Among the Fang the offering of human sacrifice to placate the spirits is not customary. Witchcraft probably usurps the place of this form of human sacrifice. But among the more highly organized tribes of the Calabar and the Niger, where individuals wield despotic power, multitudes have been offered in sacrifice to appease the hostility of the spirits: and they would still be offered but for the presence of foreign governments. It took the English many years to suppress the annual sacrifice of human beings to the crocodiles of the Niger. I once had the pleasure of travelling with that great man and great missionary, Mr. Ramseyer (Father Ramseyer, all white men called him), a member of the Basle Mission, who for thirty years lived at Kumassi in the Ashantee Territory; and I heard from Mr. Ramseyer himself the story of Prempeh, that beastly king of Kumassi, whose fetish-trees were regularly watered with the blood of human beings; and who, when at length his lust for blood had become insatiable, had a slave put to death each night for his entertainment—and probably, also, to appease the hostility of the spirits. King Prempeh was finally captured by the English, and not long afterwards died in the prison at Sierra Leone.

Next to fear of the spirits the most demoralizing factor is the African’s distrust of his fellow men. The one is a corollary of the other. The African, like other savages, before giving one a drink swallows a mouthful of it himself to prove that it is not poisoned. In some of the large tribes of the Niger, where a king is a king, it was the practice (until the English government interfered with custom) for a king, upon his accession to the throne, to put to death all his brothers and half-brothers. In one of those tribes the blood royal was held in such reverence that under no circumstances would they shed it; so they used to put the royal brothers to death by stuffing the mouth and nostrils full of cotton. It was a far more horrible death than cutting the throat; but it was respectful.

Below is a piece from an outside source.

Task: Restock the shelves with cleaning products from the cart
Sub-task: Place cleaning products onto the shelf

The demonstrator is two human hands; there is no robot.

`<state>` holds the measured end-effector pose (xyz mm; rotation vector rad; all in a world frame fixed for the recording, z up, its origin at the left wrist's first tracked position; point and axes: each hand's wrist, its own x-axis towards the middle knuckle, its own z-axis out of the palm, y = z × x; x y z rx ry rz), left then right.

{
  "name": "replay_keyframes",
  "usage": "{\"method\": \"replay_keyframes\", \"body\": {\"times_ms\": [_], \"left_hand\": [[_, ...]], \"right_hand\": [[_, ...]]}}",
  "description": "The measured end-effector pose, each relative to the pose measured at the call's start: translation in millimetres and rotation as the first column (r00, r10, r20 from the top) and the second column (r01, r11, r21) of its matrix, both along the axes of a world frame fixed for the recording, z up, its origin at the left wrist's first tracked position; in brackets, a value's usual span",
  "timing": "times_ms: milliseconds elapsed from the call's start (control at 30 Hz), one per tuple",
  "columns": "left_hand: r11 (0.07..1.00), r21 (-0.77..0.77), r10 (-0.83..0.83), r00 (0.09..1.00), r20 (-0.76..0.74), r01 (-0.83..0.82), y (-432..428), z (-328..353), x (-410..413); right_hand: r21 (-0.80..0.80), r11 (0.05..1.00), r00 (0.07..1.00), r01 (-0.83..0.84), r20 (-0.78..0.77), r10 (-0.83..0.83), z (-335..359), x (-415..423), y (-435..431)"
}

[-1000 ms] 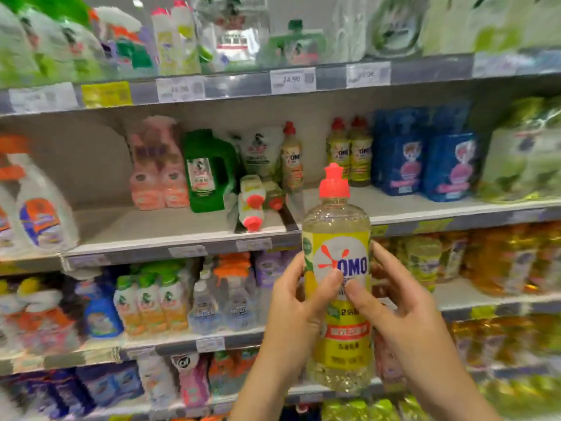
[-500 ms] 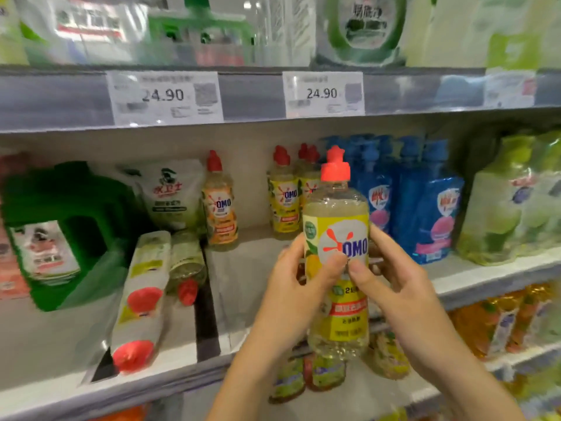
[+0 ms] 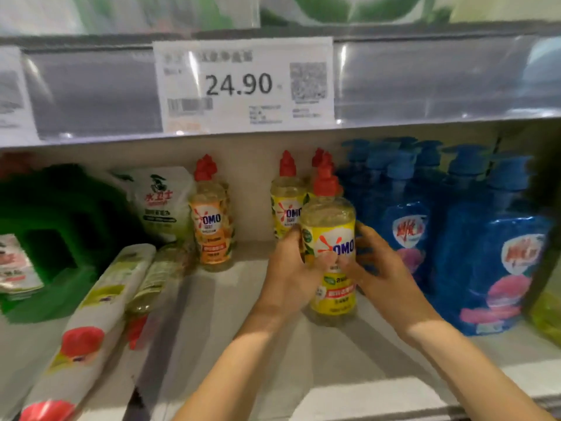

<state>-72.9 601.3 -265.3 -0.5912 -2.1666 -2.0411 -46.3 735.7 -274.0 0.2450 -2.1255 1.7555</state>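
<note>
A yellow-labelled OMO bottle [image 3: 332,238] with a red cap stands upright on the white shelf [image 3: 349,369], held between both hands. My left hand [image 3: 288,275] wraps its left side, thumb across the label. My right hand [image 3: 382,271] grips its right side. Directly behind it stand two or more matching yellow OMO bottles [image 3: 285,205]. An orange-labelled OMO bottle [image 3: 212,220] stands further left.
Blue pump bottles [image 3: 498,250] crowd the shelf just right of my right hand. Two bottles [image 3: 91,326] lie flat on the left, beside a green jug [image 3: 57,232] and a white pouch [image 3: 161,202]. The upper shelf edge carries a 24.90 price tag [image 3: 243,83].
Both hands have carried the yellow OMO bottle forward and down onto the shelf, in front of the matching bottles. The view has closed in on the shelf.
</note>
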Motion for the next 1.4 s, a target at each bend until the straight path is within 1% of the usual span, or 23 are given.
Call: {"method": "replay_keyframes", "body": {"times_ms": [167, 233, 300, 400, 467, 533, 633, 800, 967, 1133, 1233, 1333, 1400], "left_hand": [[0.997, -0.042, 0.07, 0.997, 0.014, -0.07, 11.2, -7.0, -25.3], [0.995, -0.075, 0.067, 0.998, 0.021, -0.065, 11.9, -8.2, -34.3], [0.992, -0.123, 0.043, 0.999, 0.026, -0.039, 12.1, -7.5, -43.2], [0.982, -0.186, 0.032, 0.999, 0.021, -0.028, 16.7, -5.6, -56.1], [0.978, -0.202, 0.055, 0.998, 0.018, -0.05, 21.8, -5.5, -62.8], [0.974, -0.211, 0.08, 0.997, -0.005, -0.079, 26.8, -6.8, -68.6], [0.972, -0.208, 0.097, 0.994, -0.058, -0.107, 30.9, -8.9, -76.3], [0.971, -0.213, 0.101, 0.993, -0.066, -0.112, 34.2, -10.6, -87.5], [0.959, -0.205, 0.173, 0.978, -0.117, -0.194, 41.4, -18.5, -94.5], [0.971, -0.132, 0.195, 0.98, -0.046, -0.199, 42.3, -20.9, -92.4], [0.966, -0.166, 0.201, 0.98, 0.0, -0.199, 39.3, -17.0, -89.2], [0.932, -0.24, 0.272, 0.962, -0.03, -0.271, 32.0, -10.9, -77.4], [0.938, -0.227, 0.271, 0.963, 0.008, -0.262, 26.3, -6.5, -64.2]], "right_hand": [[0.06, 0.998, 1.0, -0.006, 0.006, 0.005, -4.8, -21.9, 4.0], [0.124, 0.992, 1.0, 0.014, 0.013, -0.015, -7.0, -28.5, 3.8], [0.22, 0.973, 0.997, 0.067, 0.023, -0.074, -10.0, -35.6, 1.9], [0.434, 0.879, 0.975, 0.198, 0.003, -0.221, -11.0, -46.0, -3.4], [0.564, 0.798, 0.96, 0.212, 0.034, -0.279, -10.8, -51.0, -7.7], [0.646, 0.739, 0.942, 0.192, 0.091, -0.324, -10.1, -54.0, -11.9], [0.626, 0.765, 0.934, 0.152, 0.162, -0.318, -12.7, -53.6, -17.9], [0.615, 0.78, 0.947, 0.116, 0.168, -0.273, -21.5, -51.7, -21.6], [0.62, 0.773, 0.95, 0.134, 0.141, -0.278, -26.3, -50.6, -22.5], [0.544, 0.831, 0.97, 0.116, 0.119, -0.213, -27.2, -43.8, -15.9], [0.534, 0.839, 0.966, 0.102, 0.149, -0.212, -25.4, -44.6, -13.7], [0.437, 0.892, 0.961, 0.111, 0.181, -0.208, -20.0, -44.0, -13.8], [0.39, 0.913, 0.961, 0.118, 0.187, -0.203, -14.7, -38.4, -14.6]]}}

On one occasion, when my heart had been rent by the dreadful cruelty inflicted upon a certain woman whom I knew very well, who had been charged with witchcraft because of the death of her husband, I addressed the whole population of the town, and after holding forth for some time in wrathful denunciation of their unreasoning suspicion, I asked why a man’s wives must always be the first to be charged with his death. An elderly chief; rising to his feet, gently interrupted me, and using my native name, Mote-ke-ye (Man-who-never-sleeps), he said:

“Ah, Mote-ke-ye, I would like to ask one question: Are you a married man?”

I was well aware, when I answered No, that the shrewd old man had routed me. The guilty men looked at one another with a relieved and peculiarly significant smile which said politely but unmistakably: “Then you are not qualified to judge us; for you know nothing about the natural hostility of wives, and we know all about it.”

A man’s wives are the first to be charged with his death, even without evidence, because they are supposed to have a latent desire for it. As I have already said, much of the witchcraft of Africa is straight poison usually administered in food. Africa abounds with deadly poisons and many Africans are skillful in their use. Wives do the cooking, and so have the constant opportunity to inflict death by this powerful but invisible weapon. One often finds that one bad custom is nothing more than a pitiful attempt to correct another. And this may explain the custom of killing wives at the death of the husband. At any rate it tends to restrict a wife’s use of poison and to inspire an earnest effort to keep her husband alive.